Rolling Stone editor slays king of Gonzo
Knowing I had met and interviewed one of my favorite authors, Hunter S. Thompson, at the Kahala Mandarin in 2002, three years before he killed himself, my daughter Sarah gave me for Christmas a new book out on the great man. I sent this e-mail to her at college in Oregon:
I finished "Gonzo," the "oral history" hatchet job on Hunter Thompson that apparently all of his ex-wives, girlfriends and anyone else he ever p--ed off decided to publish. What a brutal tome. Man, this was like the entire Roman senate turning on Julius Caesar.
Et tu, Jann Wenner? Wenner is the publisher of Rolling Stone magazine who masterminded this posthumous character assassination. He also encouraged Hunter's extreme behavior in return for putting Rolling Stone on the political and pop-culture map. Wenner whined all the way to the circulation bank about how hard it was to get Hunter to finish a story, but then would drop acid with him at Hunter's Colorado compound and basically attach himself like a rented remora to Hunter so he could bask in the residual glory and coolness that surrounded the country's King of Weird.
Wenner wrung the last bit of creative juice out of Hunter, finally discarding him like a used grapefruit, leaving him a pathetic, drunken, drug-addled, hobbled (and essentially impoverished) shell. Probably to protect his literary legacy from further degenerating into parody and pathos, Hunter took the .45-caliber express to Shambhala. And how lucky for Wenner. Wenner had a winner of an ending for his alleged biography of Hunter.
With all the whining Wenner did about how hard it was to get Hunter to finish a writing project, it's ironic -- nauseating, really -- that Wenner didn't take the time to actually write this book himself. Like one of those annoying wedding videographers roaming around gathering reflections from guests on the happy couple for posterity, Wenner passed around a tape recorder to a chilling rabble of Hunter's ex-wives, bed partners, political hired guns and celebrities, and allowed them to gnaw and tear chunks from Hunter's carefully crafted public persona. The result of Wenner's cashing in, postmortem, on Hunter's talent?
"Gonzo" is autopsy-by-bacchanalia, pitifully masquerading as objective, historic truth. The few contributors to this heartless enterprise to come off well are Jack Nicholson, Jimmy Buffett, Johnny Depp and Hunter's amazingly resilient son, Juan. (Depp wrote the introduction, a funny, moving and brilliant homage to his close friend. Too bad it had to be published in this book.)
Wenner likely has sold the movie rights to this LIED (literary improvised explosive device) and so continues to feed on Hunter's celebrated carcass.

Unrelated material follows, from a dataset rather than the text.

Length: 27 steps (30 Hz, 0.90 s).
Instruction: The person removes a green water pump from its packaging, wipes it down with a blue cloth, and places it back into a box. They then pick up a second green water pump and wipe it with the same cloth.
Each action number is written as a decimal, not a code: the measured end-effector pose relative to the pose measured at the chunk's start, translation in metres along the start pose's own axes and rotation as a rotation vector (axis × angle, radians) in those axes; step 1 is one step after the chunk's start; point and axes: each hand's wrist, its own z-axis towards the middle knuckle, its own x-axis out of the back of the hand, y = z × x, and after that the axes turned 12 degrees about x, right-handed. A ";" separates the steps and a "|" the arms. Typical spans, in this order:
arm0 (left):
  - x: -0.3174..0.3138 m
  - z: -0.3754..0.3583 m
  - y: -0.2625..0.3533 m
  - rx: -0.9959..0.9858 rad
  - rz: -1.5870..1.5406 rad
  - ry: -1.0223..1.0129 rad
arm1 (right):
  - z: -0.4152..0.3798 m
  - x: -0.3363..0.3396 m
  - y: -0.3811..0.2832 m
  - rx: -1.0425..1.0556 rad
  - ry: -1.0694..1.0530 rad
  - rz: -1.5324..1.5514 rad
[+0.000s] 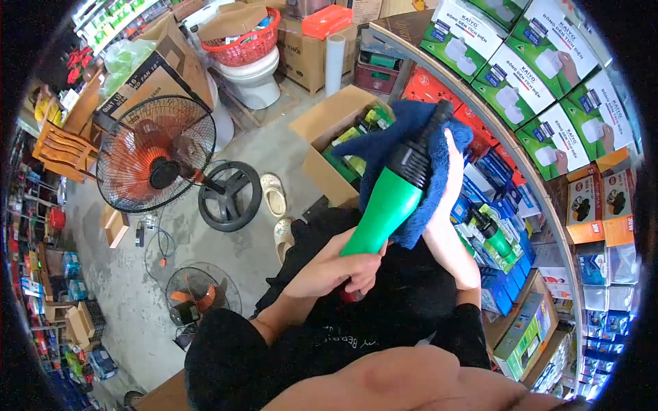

Little did Hunter know when the Hells Angels were kicking the cr-p out of him while he was writing the book that made him famous, that compared with what Wenner et al. has done to him in "Gonzo," the Hells Angels incident was like a big group hug.
There's an old saying: You get the biographer you deserve. But despite his notorious excesses, Hunter S. Thompson didn't deserve Jann Wenner.